I was responding to a reported post.
I was doing my job!

Maybe if you had explained or expanded a little in your OP it wouldn't have got peoples backs up.

People could explain pros and cons, but some girls on here haven't had the choice it has been made for them.

I really don't think a "worst 5 moments" should make up your mind, surely you should just do what is best for you and LO.


----------



## BeautifulD

Haaaaaaaaaaaaang on a minute, you wanted for us SINGLE mums to be the deciding force as to whether or not you should stay in your relationship or not? In a relationship that you a ttc in? WOW!!! 

Listen up, if you are in a relationship that you are unhappy in STOP ttc AVOID bring another child into the world if the relationship is no good! if you are un happy LEAVE if you are happy STAY.... Some of us don't have the choice and would give anything to be in a relationship that was happy enough to be ttc..... I find your post shocking if im honest!


----------



## justlove

cc


----------



## justlove

*I meant miracle


----------



## billy2mm

moomin_troll said:


> i didnt even notice the poster wasnt a single mum....i really shud read things better lol
> 
> im sure billy2mm will agree with me its better being a single mum compared to how hard it is being a army wife parent!

oh yes!!!!!!!!!!! noteven on the same scale!!! lol.


----------



## shiawase

The top 5 worst things about being a single parent? I can only think of one and thats people thinking us single mums have a hard time raising a child on our own, or that we must deserve a medal because of it. It makes no difference wether you are single or in a relationship, if you choose to be a SAHM or go back to work you still dont always get to have a long relaxing bath, or get that hour of "me" time. Being a parent is hard work regardless of your relationship status. I can think of many things that would need a top 5 worst things about...list but trust me being a parent isnt one of them!


----------



## BeautifulD

shiawase said:


> The top 5 worst things about being a single parent? I can only think of one and thats people thinking us single mums have a hard time raising a child on our own, or that we must deserve a medal because of it. It makes no difference wether you are single or in a relationship, if you choose to be a SAHM or go back to work you still dont always get to have a long relaxing bath, or get that hour of "me" time. Being a parent is hard work regardless of your relationship status. I can think of many things that would need a top 5 worst things about...list but trust me being a parent isnt one of them!

Hear here!


----------



## Kacie

Every situation is soo different.. My FOB is a nightmare!! I thought he was bad when we were together (which is why I left) but he has got soo much worse since I left because he has lost that control over me and is trying everything to get it back. Now I am fighting solicitors letters, harrassment and blackmail because the man can't let go of what he didn't want in the first place. And he is putting a BIG downer on the first year of my beautiful daughter's life because of his obssession.

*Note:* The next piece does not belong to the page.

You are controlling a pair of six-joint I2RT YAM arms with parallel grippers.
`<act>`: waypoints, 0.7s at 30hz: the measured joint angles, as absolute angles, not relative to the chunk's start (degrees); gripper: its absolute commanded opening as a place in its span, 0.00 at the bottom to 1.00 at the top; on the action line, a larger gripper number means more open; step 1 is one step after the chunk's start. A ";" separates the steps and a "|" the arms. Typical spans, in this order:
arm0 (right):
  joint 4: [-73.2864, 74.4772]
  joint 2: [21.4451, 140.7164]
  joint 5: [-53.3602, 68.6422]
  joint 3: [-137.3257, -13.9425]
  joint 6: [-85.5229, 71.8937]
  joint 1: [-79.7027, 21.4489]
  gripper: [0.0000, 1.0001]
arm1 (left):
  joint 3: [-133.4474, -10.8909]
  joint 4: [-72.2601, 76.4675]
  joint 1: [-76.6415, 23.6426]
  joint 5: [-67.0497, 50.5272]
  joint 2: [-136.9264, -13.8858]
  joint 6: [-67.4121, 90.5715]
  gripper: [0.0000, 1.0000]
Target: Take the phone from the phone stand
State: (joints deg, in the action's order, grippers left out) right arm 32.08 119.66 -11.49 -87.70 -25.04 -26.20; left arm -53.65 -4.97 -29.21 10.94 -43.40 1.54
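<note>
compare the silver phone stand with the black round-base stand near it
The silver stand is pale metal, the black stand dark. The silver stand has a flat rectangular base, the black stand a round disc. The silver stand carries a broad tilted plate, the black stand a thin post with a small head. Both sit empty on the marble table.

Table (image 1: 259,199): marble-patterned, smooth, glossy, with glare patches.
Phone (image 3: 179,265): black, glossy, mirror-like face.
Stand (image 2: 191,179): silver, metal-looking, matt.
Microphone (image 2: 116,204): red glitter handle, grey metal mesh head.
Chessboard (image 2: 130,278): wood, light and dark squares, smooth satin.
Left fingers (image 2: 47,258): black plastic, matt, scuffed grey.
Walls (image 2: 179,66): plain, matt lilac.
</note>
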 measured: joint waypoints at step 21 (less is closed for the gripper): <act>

So he was the worst thing about being in a relationship and now he is the worst thing about being a single mum! Can't win :shrug:

I'd never have wanted to be a single mum and my reasons for leaving were based upon how the ex was treating me (and LO).. If your relationship is on the rocks then you really need to think things through for you.. it can be lonely on your own but that is no reason to stay in an unhappy relationship. Just don't rush into a decision as life isn't easy either way.. the grass isn't always greener.

xx


----------



## xSophieBx

Kacie said:


> Every situation is soo different.. My FOB is a nightmare!! I thought he was bad when we were together (which is why I left) but he has got soo much worse since I left because he has lost that control over me and is trying everything to get it back. Now I am fighting solicitors letters, harrassment and blackmail because the man can't let go of what he didn't want in the first place. And he is putting a BIG downer on the first year of my beautiful daughter's life because of his obssession.
> 
> So he was the worst thing about being in a relationship and now he is the worst thing about being a single mum! Can't win :shrug:
> 
> I'd never have wanted to be a single mum and my reasons for leaving were based upon how the ex was treating me (and LO).. If your relationship is on the rocks then you really need to think things through for you.. it can be lonely on your own but that is no reason to stay in an unhappy relationship. Just don't rush into a decision as life isn't easy either way.. the grass isn't always greener.
> 
> xx

Could of wrote that myself x


----------



## MrsKippling

xSophieBx said:


> Kacie said:
> 
> 
> Every situation is soo different.. My FOB is a nightmare!! I thought he was bad when we were together (which is why I left) but he has got soo much worse since I left because he has lost that control over me and is trying everything to get it back. Now I am fighting solicitors letters, harrassment and blackmail because the man can't let go of what he didn't want in the first place. And he is putting a BIG downer on the first year of my beautiful daughter's life because of his obssession.
> 
> So he was the worst thing about being in a relationship and now he is the worst thing about being a single mum! Can't win :shrug:
> 
> I'd never have wanted to be a single mum and my reasons for leaving were based upon how the ex was treating me (and LO).. If your relationship is on the rocks then you really need to think things through for you.. it can be lonely on your own but that is no reason to stay in an unhappy relationship. Just don't rush into a decision as life isn't easy either way.. the grass isn't always greener.
> 
> xx
> 
> Could of wrote that myself xClick to expand...

and me x


----------



## Rhio92

The worst things:
- needing time to yourself, but having no one to help
- lonliness
- having to go through everything alone
Can't think of anymore :haha:

The BEST things:
- Connor is mine, all mine :haha:
- I can stay in my pyjamas all day, and no one willcall me lazy
- no one to complain that the house is a mess
- don't get told that everything I do is wrong
- I can look at fit people on the internet when Connor is in bed. And I can damn well text them too. 
- No longer have to cope with FOB's moods
- I parent the way I want
- Connor smiles at meeeee. Not some twat :haha:

Ooo the list goes on and on. Single mummy, proud and loving it <3


----------



## lal

Your child being away from you on a regular basis is hard for me. Nobody to help in the middle of the night, carrying a heavy carseat all of the time by yourself, worrying about money, and everything you do being taken forgranted.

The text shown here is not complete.